The archetypes via King Crimson

So much for the archetypes. Numerology, especially that derived from the Qabalah, is also of major importance when attempting to understand the Tarot.
"Kabbalists who have studied the Tarot have been struck by several points. There are the same number of major arcana as there are letters in the Hebrew alphabet and this number is 'precisely the same as the twenty-two paths of wisdom, the channels between the ten sefirot, which link together these sublime metaphysical principles of the Jewish Kabbala'... Mystic attributes of God, the sefirot themselves evolved 'in the shape of groups of three, in each of which trinities two opposites are linked by an intermediate'... Moreover, they agree with the symbolic meaning of the cards -the Crown of the sefirot matches the Juggler, First Cause from which all things proceed; the Female Pope matches Wisdom; the Empress, the Understanding; the Emperor, Magnificence and Mercy; the Pope, Fortitude or Judgement; the Lovers, Beauty; the Chariot, Victory; Justice, Splendour; the Hermit, the Foundation; and the Wheel of Fortune, 'representing the whirlpool of involution', the Kingdom... As there are correspondences between all the cards, this has provided the foundations for building a complete Kabbalistic symbolism for the Tarot since 'in the chain of being, everything is magically contained in everything.'"
(ibid, pg. 972)


The Tarot trumps also corresponds to the 22 letters of the Hebrew alphabet, but not in an obvious fashion. While there are in fact 22 trumps, they are numbered 1-21, with the Fool trump remaining unnumbered.
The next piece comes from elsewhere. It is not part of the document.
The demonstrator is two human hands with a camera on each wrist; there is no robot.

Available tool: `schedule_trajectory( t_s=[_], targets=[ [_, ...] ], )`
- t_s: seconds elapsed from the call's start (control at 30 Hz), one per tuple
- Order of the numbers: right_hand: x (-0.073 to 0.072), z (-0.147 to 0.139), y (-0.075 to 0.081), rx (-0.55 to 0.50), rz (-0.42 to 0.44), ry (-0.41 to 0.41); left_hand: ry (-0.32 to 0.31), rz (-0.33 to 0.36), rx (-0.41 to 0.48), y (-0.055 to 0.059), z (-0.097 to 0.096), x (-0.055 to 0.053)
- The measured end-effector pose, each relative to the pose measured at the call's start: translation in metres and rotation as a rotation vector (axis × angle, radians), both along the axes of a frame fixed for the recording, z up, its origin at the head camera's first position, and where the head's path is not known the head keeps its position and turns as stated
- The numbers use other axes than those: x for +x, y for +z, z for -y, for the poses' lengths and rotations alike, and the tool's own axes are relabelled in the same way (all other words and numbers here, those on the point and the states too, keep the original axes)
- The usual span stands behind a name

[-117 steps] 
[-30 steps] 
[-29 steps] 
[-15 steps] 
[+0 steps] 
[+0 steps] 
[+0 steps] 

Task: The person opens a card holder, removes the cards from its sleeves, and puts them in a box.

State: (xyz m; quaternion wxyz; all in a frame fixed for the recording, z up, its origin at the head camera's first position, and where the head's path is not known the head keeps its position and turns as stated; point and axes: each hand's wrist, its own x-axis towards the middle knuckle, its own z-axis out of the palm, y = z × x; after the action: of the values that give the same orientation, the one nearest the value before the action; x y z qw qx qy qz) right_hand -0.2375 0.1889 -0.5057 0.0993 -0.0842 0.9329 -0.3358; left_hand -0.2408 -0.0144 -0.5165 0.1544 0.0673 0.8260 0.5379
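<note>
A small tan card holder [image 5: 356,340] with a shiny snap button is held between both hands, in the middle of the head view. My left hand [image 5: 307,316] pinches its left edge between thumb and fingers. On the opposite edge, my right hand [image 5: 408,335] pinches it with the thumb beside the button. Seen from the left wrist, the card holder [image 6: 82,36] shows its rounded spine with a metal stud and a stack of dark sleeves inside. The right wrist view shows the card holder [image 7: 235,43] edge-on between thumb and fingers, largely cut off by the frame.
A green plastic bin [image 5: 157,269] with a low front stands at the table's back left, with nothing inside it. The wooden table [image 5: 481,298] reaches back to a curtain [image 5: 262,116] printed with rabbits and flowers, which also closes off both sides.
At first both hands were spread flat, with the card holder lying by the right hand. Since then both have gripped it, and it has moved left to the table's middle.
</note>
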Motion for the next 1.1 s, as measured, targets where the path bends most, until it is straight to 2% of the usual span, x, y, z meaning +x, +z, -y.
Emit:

This has led to much dispute as to where the Fool card should be placed. Some occultist such as Eliphas Levi, placed the Fool trump between the 20th and 21st trump. However, it seems much more likely that the Fool trump corresponds to the number zero.
"... the zero card to AIN SOPH, the Unknowable First Cause. As the central panel of the Bembine Table represents the Creative Power surrounded by seven triads of manifesting divinities, so may the zero card represent the Eternal Power of which the 21 surrounding or manifesting aspects are but limited expressions. If the 21 major trumps be considered as limited forms existing in the abstract substance of the zero card, it then becomes their common denominator. Which letter, then, of the Hebrew alphabet is the origin of all the remaining letters? The answer is apparent: Yod..."
(The Secret Teachings of All Ages, Manly P. Hall, pg. 413)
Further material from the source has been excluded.